Teamsters look north to expand FedEx union drive

TORONTO — FedEx, already battling large-scale unionization efforts stateside, will have to deal with a national organization campaign by the Teamsters in Canada as well.

According to the Journal of Commerce, the Teamsters is looking  to bring FedEx Canada workers in the express delivery and trucking divisions into the union.

A union spokesman told the JOC that it has dispatched about 50 organizers across Canada to get information to the 2,000 to 3,000 FedEx workers.

"We are confident about organizing workers from this company," Robert Bouvier, president of Teamsters Canada, said in a statement. "The time has come for the employer to respect and treat them fairly."

South of the border, the Teamsters are lobbying Congress to change how the company is governed under federal law, making it easier to unionize.
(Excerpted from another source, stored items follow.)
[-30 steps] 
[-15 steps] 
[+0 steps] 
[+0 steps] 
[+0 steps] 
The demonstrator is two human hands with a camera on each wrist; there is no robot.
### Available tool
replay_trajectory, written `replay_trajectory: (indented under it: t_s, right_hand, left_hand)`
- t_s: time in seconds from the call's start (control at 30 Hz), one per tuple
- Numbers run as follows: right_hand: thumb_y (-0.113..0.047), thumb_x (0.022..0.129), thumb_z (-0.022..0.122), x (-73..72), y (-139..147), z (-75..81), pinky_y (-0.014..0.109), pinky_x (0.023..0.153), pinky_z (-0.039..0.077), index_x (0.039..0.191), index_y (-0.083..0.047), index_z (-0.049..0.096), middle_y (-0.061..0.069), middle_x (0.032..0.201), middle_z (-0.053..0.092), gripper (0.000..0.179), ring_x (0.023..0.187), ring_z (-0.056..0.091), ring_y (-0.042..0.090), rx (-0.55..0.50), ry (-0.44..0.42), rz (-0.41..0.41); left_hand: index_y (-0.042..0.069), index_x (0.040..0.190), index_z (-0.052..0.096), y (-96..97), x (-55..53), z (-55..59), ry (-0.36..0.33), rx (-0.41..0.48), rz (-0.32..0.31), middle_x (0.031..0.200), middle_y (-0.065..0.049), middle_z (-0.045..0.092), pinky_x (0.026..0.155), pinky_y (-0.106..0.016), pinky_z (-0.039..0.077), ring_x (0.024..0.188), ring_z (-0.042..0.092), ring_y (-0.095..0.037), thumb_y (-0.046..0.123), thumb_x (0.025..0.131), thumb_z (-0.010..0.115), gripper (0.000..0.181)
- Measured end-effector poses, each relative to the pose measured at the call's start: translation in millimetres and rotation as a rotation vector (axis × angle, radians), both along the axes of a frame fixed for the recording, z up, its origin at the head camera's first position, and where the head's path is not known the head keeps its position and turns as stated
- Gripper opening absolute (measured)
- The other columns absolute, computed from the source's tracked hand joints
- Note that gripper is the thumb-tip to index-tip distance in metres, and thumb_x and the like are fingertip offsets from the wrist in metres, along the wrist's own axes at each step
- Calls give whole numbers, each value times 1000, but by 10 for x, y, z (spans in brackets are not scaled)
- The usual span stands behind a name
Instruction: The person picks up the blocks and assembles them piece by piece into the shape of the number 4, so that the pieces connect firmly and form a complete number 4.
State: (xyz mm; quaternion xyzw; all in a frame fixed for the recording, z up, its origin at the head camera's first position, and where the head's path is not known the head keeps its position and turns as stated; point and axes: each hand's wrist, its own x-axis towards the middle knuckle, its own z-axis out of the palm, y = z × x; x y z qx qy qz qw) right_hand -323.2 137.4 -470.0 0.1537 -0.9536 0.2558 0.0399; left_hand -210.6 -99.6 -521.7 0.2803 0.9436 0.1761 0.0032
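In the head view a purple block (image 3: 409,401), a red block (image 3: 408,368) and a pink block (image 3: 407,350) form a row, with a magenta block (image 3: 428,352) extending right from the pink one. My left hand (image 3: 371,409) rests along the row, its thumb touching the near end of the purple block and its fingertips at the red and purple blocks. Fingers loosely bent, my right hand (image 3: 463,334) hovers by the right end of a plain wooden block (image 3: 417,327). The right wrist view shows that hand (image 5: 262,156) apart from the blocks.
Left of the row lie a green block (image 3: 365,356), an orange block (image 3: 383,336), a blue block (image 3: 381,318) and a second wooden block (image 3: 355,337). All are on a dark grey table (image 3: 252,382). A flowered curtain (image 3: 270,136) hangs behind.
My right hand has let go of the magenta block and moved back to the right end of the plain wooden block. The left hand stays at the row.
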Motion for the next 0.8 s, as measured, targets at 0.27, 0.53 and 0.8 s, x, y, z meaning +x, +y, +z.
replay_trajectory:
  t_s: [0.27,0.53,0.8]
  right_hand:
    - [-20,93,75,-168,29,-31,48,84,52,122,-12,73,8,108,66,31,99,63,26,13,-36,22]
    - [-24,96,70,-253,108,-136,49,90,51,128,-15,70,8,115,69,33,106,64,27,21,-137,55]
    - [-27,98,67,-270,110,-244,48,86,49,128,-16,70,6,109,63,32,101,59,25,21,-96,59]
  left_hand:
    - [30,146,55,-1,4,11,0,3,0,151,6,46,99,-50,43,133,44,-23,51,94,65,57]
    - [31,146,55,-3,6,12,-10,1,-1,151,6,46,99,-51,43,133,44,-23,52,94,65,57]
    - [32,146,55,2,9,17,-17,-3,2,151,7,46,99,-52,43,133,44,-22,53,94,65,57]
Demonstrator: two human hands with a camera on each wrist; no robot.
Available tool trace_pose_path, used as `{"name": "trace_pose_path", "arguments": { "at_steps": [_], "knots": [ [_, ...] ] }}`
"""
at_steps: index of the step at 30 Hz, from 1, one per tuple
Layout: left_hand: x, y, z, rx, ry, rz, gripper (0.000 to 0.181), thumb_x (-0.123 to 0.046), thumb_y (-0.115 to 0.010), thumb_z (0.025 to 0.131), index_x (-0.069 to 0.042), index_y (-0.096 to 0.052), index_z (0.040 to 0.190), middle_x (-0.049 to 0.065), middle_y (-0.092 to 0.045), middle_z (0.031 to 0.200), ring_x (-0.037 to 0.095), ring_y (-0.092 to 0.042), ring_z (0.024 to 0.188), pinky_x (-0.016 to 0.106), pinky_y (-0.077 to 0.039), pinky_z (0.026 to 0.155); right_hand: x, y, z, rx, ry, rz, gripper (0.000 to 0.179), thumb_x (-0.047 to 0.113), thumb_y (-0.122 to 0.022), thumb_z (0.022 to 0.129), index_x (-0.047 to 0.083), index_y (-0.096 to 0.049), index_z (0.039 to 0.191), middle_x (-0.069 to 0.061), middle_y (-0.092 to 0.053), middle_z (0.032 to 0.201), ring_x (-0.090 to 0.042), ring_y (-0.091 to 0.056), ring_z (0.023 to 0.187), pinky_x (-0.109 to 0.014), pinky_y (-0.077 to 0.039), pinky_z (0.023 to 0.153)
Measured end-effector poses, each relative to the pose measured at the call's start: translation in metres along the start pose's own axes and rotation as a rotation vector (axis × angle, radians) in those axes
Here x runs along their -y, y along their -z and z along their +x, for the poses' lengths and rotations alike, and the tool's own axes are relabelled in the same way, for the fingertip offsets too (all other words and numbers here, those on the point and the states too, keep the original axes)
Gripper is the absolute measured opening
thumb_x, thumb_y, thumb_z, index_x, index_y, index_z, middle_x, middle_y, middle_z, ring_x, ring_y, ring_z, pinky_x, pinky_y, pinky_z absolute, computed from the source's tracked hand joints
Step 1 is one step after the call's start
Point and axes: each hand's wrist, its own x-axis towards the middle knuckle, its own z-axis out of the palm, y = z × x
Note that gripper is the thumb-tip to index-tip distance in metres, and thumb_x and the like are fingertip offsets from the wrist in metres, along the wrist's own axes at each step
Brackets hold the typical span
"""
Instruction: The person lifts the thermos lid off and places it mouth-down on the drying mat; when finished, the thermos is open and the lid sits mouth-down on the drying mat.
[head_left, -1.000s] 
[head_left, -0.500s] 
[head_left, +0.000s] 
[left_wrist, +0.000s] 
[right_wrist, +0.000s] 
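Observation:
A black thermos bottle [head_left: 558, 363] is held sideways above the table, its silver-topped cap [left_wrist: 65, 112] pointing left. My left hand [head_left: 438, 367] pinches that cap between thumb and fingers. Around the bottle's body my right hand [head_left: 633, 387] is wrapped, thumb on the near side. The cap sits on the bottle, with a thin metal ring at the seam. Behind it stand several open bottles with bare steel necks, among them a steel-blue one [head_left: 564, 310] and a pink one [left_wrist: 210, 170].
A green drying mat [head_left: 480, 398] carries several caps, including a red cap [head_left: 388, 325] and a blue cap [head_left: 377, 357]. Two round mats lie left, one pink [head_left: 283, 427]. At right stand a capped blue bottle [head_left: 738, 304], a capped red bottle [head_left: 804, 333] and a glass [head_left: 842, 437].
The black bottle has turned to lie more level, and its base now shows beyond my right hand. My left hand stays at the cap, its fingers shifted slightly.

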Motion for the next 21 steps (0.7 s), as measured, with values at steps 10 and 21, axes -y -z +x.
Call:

The union is also trying to get FedEx’s independent drivers to be recognized as company employees.

UPS says it’s unfair it and its main competitor’s ground
ops are governed by two very different labor rules in the US.

In Canada, as Today’s Trucking has documented several times over the years, there have been precedent-setting labor decisions which have determined that independent owner operators and temporary agency drivers can be organized and made to be part of a labor union — even against some workers’ wishes.

Interestingly, though, the Teamsters’ in the U.S. are backed by FedEx’s main competitor, UPS, whose workforce is represented by the same union, nationwide.

Because 80 percent of FedEx’s business is airfreight, the company, including its Ground division, operates under the Railway Labor Act (RLA), which requires a majority of votes from all a company’s employees in order for that firm to be unionized.

UPS, instead, is governed by the New Deal-era National Labor Relations Act, which has significantly lower barriers to labor organizing.

After trying unsuccessfully in the 1990s to be reclassified under the RLA (a move that rival FedEx reportedly supported), the Teamsters and Big Brown, with much higher labor costs than its competitor, are lobbying Democrat-controlled Congress to have FedEx’s ground operations switched to the National Labor Relations Act as well.